Depuis trois jours, la mer frappe sans relâche la côte de Thiaroye sur Mer. Les vagues géantes ont avalé maisons, pirogues et commerces, laissant derrière elles un paysage de désolation. Si d’autres localités comme Yarakh, Bargny ou Mbao sont également touchées, notre enquête s’est concentrée sur ce village de pêcheurs où la colère de l’océan a pris une tournure dramatique. « On ne dort plus, on vit avec la peur au ventre », lâche Aly Diop, regard perdu vers l’horizon.
Un village rétréci par la mer
À Thiaroye-sur-Mer, l’eau a avancé de près de deux mètres, grignotant la bande de sable qui séparait les maisons des vagues. Les quartiers les plus exposés, Ndoyène, Seckène et Ndiobène, ressemblent à un champ de ruines. Les habitants, épuisés, tentent de sauver ce qui peut l’être. Mamadou Kabir, mareyeur, a déplacé ses pirogues jusqu’à Yarakh. Pathe Beye, mécanicien, a vu son magasin englouti : « On m’a appelé en urgence, j’ai tout laissé pour sauver mon matériel. »

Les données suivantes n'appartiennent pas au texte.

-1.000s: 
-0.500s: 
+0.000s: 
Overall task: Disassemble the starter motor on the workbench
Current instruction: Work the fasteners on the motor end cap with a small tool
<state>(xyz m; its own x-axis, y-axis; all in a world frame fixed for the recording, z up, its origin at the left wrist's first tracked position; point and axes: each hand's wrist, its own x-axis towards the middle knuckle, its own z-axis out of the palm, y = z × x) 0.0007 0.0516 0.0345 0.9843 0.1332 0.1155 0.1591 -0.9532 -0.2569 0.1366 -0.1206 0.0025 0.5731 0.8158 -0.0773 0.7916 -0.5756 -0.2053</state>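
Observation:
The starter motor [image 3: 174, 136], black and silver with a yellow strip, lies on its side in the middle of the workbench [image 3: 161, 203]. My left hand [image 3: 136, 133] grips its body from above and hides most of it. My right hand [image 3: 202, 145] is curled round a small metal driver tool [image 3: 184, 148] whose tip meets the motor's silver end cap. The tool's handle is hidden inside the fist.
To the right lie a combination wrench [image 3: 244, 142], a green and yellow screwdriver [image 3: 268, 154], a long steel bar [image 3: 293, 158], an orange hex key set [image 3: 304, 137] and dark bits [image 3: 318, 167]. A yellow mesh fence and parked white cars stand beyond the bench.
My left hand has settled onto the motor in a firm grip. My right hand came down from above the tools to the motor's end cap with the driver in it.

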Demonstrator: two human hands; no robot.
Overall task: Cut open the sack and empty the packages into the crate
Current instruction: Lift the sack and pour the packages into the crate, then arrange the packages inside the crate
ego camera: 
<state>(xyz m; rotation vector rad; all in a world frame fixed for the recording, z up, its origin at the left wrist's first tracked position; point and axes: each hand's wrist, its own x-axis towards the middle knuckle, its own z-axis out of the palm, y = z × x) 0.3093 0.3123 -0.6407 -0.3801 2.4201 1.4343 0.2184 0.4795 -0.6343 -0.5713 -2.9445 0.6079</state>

La lutte de dix heures contre l’océan
Sur la plage, des silhouettes se relaient, creusant, empilant sacs de sable et morceaux de bois. Certains, comme Youssou Sène, avaient anticipé et mis leur pirogue à l’abri avant la tempête. D’autres ont passé plus de dix heures à ériger des barrières précaires. Mais tous savent qu’une nouvelle houle est attendue dimanche. « Si elle est plus violente, on ne tiendra pas », souffle Samba, pêcheur aux mains crevassées par l’eau salée.
Mémoire d’une mer capricieuse
Pour les anciens, la mer a toujours dicté le rythme de la vie ici, mais jamais avec une telle brutalité. Babacar Samb, assis devant la mosquée rescapée, se souvient de 2015 : « On avait refait les fondations et renforcé les murs. C’est ce qui l’a sauvée cette fois. Mais autour, tout s’écroule. » Dans le regard des aînés, la crainte que le village disparaisse n’est plus un simple cauchemar.
Les déchets, dernier rempart
Surprise amère : certains habitants utilisent les déchets rejetés par la mer comme protection. Bakary en fait un mur devant sa maison, qu’il recouvre ensuite de sable. « Sans ça, ma maison serait déjà partie », affirme-t-il. Mais ce rempart improvisé ne cache pas la réalité : la plage est devenue une décharge où eaux usées et ordures s’entassent.
Un SOS lancé à l’État
Les habitants accusent l’inaction des autorités et pointent du doigt les travaux du port de Dakar, qui selon eux, ont aggravé l’érosion. « L’État est aussi responsable », tranche un pêcheur. Pendant que les vagues continuent leur assaut, Thiaroye sur Mer se bat pour ne pas disparaître de la carte. Ici, on vit dans l’attente : celle d’une aide qui tarde… et celle de la prochaine tempête qui pourrait tout emporter.